Kim Priore

One of a kind.

How many guesses do you get?

Have you ever noticed how tiring it is to constantly second guess yourself?  I feel like I live in a perpetual state of second guessing, and I’m really exhausted by it.  I just came back from a weekend in the nation’s capital, spending time with some great friends and revisiting some old haunts.  And even though these friendships are as current and relevant to my life as ever, many parts of my trips were like walking down memory lane.  Or at times, glancing down the lane of what might have been.  You’d think that after 5 years back in Boston I’d have made my peace with my decision to move back home after my intern year was over.  But I still wonder what my life would be like now if I hadn’t done that.  The friends I was visiting this week chose to stay there.  They now have boyfriends, husbands, jobs, degrees, houses, and babies on the way.  In some ways, I feel like their lives have kept on going forward while I remained kind of stuck in neutral, spinning my wheels.

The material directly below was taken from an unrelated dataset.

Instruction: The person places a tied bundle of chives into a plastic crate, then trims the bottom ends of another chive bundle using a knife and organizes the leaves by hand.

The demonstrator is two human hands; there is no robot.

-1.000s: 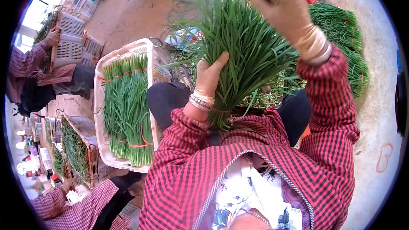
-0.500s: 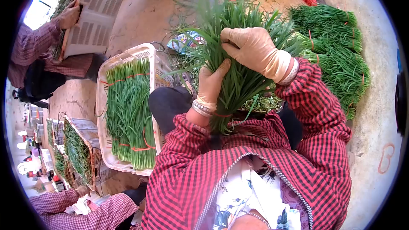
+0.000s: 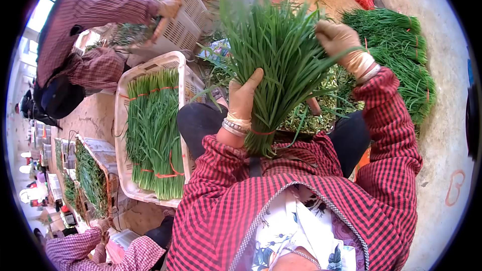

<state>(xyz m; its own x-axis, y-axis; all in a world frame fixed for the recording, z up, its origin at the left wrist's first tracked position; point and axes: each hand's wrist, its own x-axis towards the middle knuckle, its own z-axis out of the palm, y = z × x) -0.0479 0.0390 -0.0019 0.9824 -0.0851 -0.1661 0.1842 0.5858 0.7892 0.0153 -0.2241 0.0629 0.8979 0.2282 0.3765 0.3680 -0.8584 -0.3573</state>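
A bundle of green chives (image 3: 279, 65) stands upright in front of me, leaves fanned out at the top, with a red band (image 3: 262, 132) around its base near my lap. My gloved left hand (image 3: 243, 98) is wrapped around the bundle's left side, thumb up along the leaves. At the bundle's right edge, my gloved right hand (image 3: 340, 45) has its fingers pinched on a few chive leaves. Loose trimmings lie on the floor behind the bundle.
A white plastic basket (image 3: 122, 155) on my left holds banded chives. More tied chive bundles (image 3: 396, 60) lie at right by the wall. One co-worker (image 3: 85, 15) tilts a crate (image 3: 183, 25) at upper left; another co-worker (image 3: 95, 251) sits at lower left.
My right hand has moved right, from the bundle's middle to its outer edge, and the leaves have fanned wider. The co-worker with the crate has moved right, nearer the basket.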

As I tried to remember my way around the streets of DC, I also marvelled at how I was able to strike out and move there in the first place.  It was so uncharacteristic of me, and I haven’t really done anything that brave before or since.  The period of unemployment and the loss of my Nana Mella and other family members after I came home were the first time in my life that I came to the realization that I couldn’t do everything.  I realized that the president’s charge to the graduates at my college commencement was kind of a load of crap, that I might not be able to save the world AND make millions of dollars AND have successful relationships AND achieve inner peace.  It shook my confidence in a way that I never really recovered from.  Which I suppose is good, the hubris of the young is something that’s supposed to die out and be replaced with a sense of realism.  But as I was driving around DC, I realized that’s really what I missed.  Not so much the constant construction and gridlock, not the flood of tourists, and certainly not endless housenight meetings.  Rather, I miss the sense of confidence that I took to DC with me, and that I somehow managed to lose somewhere along I-95 on the way home. 

But so now as I try to make decisions about how to move forward with my summer plans and how to structure my studies and internships and budget my time and money, I find myself missing that confidence and instead feel exhausted from the process of second-guessing decisions that haven’t even been made yet.